Reputation: 2428
I would like to make a webpage with a "piano roll", here's a rough visualization (without some planned customizations):
Basing it on Color Piano might be promising because it allows uploading a MIDI file and plays the audio smoothly.
However, Color Piano doesn't move the piano roll smoothly visually. The distance that the bars travel is different in each frame, and/or the frame rate is low, and/or the duration of frames is inconsistent. You can see that if you look closely on the original page (might depend on your hardware) or in videos.
There are piano roll apps that run more smoothly (on the same hardware) using canvas
, for example Piano Roll from Chrome Music Lab. (But they don't directly allow to select an own MIDI file.)
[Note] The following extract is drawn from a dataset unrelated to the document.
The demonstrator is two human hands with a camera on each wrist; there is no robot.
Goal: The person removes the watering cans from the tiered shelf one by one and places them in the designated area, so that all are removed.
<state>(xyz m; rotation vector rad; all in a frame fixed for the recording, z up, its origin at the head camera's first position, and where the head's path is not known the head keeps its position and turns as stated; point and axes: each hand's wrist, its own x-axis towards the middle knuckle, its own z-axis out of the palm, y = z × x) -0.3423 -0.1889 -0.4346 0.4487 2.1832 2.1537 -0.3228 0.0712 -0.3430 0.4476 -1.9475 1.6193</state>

Why is Color Piano not smooth? Can it be easily salvaged by fixing some bug, or is it deeply based on some outdated technology?
Upvotes: 0
Views: 248
Reputation: 5156
It is impossible to say with certainty without analyzing the source.
However, by profiling you might notice it is not a terribly intensive application:
So I opened the min/app.js
file in my text editor, and after some cursory searching, I noticed that it does attempt to polyfill requestAnimationFrame
:
window.requestAnimationFrame || (window.requestAnimationFrame = function () { return window.webkitRequestAnimationFrame || window.mozRequestAnimationFrame || window.oRequestAnimationFrame || window.msRequestAnimationFrame || function (b, a) { window.setTimeout(b, 1E3 / 60) } }());
However, searching does not result in any other ocurrence of requestAnimationFrame
, so I guess they're using setTimeout
or setInterval
for their render loop, which is notoriously unstable.
So the most straighforward "fix" would be to replace the unspecialized timers with requestAnimationFrame
, and drive the animations using the timestamp provided in the callback.
This doesn't mean it's the only ocurrence of non-synchronized drawing, however, but it is certainly a good start.